■ TO DO ■
Using the data below, reproduce exactly the lines from the line with "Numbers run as" to the line with "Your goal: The", both included; pictures must be dropped.

——

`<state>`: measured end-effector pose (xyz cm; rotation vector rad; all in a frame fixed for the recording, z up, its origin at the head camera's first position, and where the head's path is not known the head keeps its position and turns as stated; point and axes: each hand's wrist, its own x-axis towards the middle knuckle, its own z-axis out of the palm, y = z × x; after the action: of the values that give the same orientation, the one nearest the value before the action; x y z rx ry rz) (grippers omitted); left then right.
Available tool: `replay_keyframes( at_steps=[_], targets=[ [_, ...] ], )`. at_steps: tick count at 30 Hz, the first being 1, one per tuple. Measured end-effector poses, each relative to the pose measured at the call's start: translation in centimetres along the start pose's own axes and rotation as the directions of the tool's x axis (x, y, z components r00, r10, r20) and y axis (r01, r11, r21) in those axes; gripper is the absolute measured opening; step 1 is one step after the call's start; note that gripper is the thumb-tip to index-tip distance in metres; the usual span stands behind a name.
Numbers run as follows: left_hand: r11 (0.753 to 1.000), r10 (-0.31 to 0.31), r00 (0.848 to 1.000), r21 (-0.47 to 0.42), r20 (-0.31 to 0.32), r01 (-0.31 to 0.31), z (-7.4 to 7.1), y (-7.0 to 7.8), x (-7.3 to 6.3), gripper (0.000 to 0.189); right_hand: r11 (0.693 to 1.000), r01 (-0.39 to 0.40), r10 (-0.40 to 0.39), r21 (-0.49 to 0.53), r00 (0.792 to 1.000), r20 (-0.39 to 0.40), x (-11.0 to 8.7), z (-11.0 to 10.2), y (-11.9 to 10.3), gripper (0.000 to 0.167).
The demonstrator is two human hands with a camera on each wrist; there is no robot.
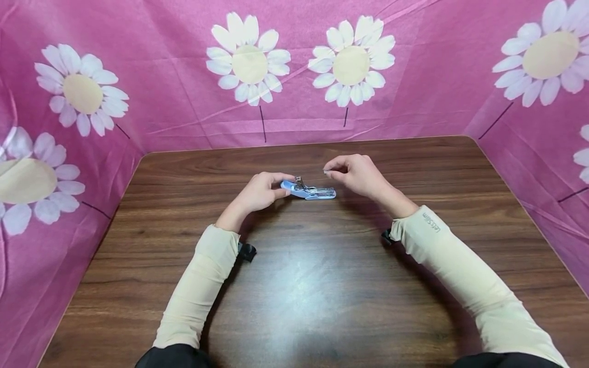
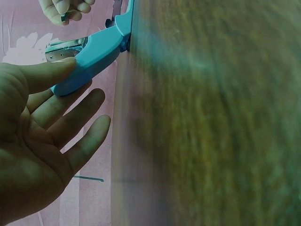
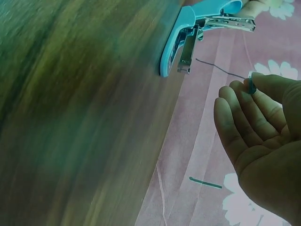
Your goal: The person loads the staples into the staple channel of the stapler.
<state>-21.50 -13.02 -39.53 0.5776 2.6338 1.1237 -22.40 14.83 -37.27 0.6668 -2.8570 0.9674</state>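
Note:
A light blue stapler (image 1: 298,192) is folded wide open near the middle of the table, its metal magazine and hinge bared. My left hand (image 1: 261,193) pinches one end of it between thumb and fingers; in the left wrist view the other fingers spread loosely below the stapler body (image 2: 96,55). To the right and slightly behind, my right hand (image 1: 361,176) is raised off the table. Between its thumb and forefinger it pinches a small dark piece (image 3: 252,86), which looks like a short strip of staples. The stapler's other half (image 3: 165,61) rests on the tabletop.
The brown wood-grain table (image 1: 299,286) reaches back to a pink cloth (image 1: 303,120) with large white flowers, which hangs around its back and sides. Black wrist cameras are strapped at the left cuff (image 1: 247,251) and the right cuff (image 1: 388,236).

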Motion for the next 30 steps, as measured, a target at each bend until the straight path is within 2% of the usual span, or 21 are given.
replay_keyframes(
  at_steps=[30],
  targets=[
    [1.0, -0.008, 1.0, -0.012, 0.009, 0.009, 0.0, 0.1, 0.1, 0.035, 1.0, -0.019, 0.019, -0.009, 0.998, 0.057, 0.5, 1.2, -0.5, 0.015]
  ],
)
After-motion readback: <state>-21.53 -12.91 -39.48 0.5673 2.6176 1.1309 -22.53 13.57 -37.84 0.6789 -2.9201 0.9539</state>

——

■ YOUR RESPONSE ■
Numbers run as follows: left_hand: r11 (0.753 to 1.000), r10 (-0.31 to 0.31), r00 (0.848 to 1.000), r21 (-0.47 to 0.42), r20 (-0.31 to 0.32), r01 (-0.31 to 0.31), z (-7.4 to 7.1), y (-7.0 to 7.8), x (-7.3 to 6.3), gripper (0.000 to 0.189); right_hand: r11 (0.693 to 1.000), r01 (-0.39 to 0.40), r10 (-0.40 to 0.39), r21 (-0.49 to 0.53), r00 (0.792 to 1.000), r20 (-0.39 to 0.40), x (-11.0 to 8.7), z (-11.0 to 10.2), y (-11.9 to 10.3), gripper (0.000 to 0.167).
The demonstrator is two human hands with a camera on each wrist; there is no robot.
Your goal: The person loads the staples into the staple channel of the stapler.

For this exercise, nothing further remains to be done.